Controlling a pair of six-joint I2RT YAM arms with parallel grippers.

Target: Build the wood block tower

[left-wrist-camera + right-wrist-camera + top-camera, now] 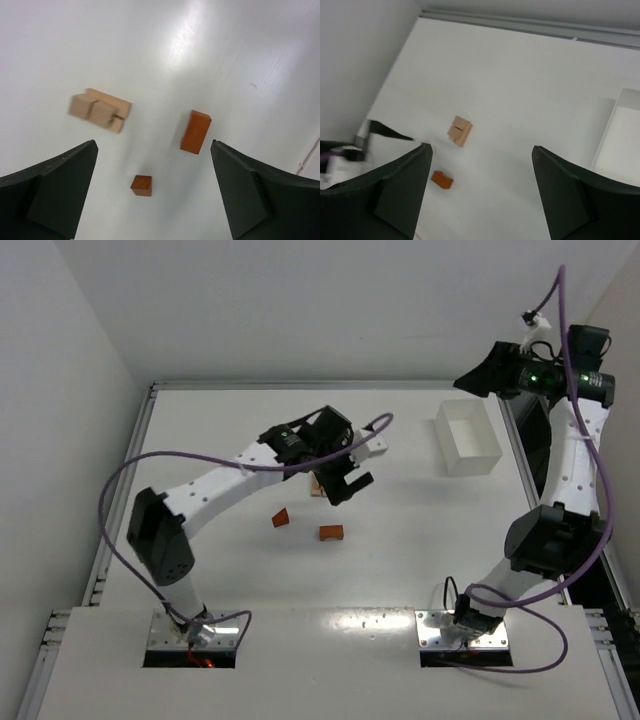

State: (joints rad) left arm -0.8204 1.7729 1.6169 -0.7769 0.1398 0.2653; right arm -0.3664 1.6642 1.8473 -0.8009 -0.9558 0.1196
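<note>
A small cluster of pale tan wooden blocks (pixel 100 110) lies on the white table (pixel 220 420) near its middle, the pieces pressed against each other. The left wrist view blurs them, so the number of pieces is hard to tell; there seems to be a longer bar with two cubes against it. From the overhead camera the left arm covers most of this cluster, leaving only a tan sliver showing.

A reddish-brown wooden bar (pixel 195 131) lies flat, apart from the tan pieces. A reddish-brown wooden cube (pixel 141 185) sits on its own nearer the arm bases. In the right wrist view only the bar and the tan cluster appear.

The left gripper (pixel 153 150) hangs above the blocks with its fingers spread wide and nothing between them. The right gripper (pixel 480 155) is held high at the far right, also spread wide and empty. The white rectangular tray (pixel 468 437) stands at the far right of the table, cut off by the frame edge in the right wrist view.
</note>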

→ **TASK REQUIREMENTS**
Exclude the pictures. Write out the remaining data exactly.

→ **YOUR RESPONSE**
Controlling a pair of six-joint I2RT YAM arms with parallel grippers.

Target: Build the wood block tower

[left-wrist-camera + right-wrist-camera + top-camera, now] 

State: (joints rad) left arm -0.8204 1.7729 1.6169 -0.7769 0.1398 0.2653; right arm -0.3664 1.6642 1.8473 -0.8009 -0.9558 0.1196
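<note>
A small cluster of pale tan wooden blocks (pixel 100 110) lies on the white table (pixel 220 420) near its middle, the pieces pressed against each other. The left wrist view blurs them, so the number of pieces is hard to tell; there seems to be a longer bar with two cubes against it. From the overhead camera the left arm covers most of this cluster, leaving only a tan sliver showing.

A reddish-brown wooden bar (pixel 195 131) lies flat, apart from the tan pieces. A reddish-brown wooden cube (pixel 141 185) sits on its own nearer the arm bases. In the right wrist view only the bar and the tan cluster appear.

The left gripper (pixel 153 150) hangs above the blocks with its fingers spread wide and nothing between them. The right gripper (pixel 480 155) is held high at the far right, also spread wide and empty. The white rectangular tray (pixel 468 437) stands at the far right of the table, cut off by the frame edge in the right wrist view.
</note>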

There is nothing more to add to this answer.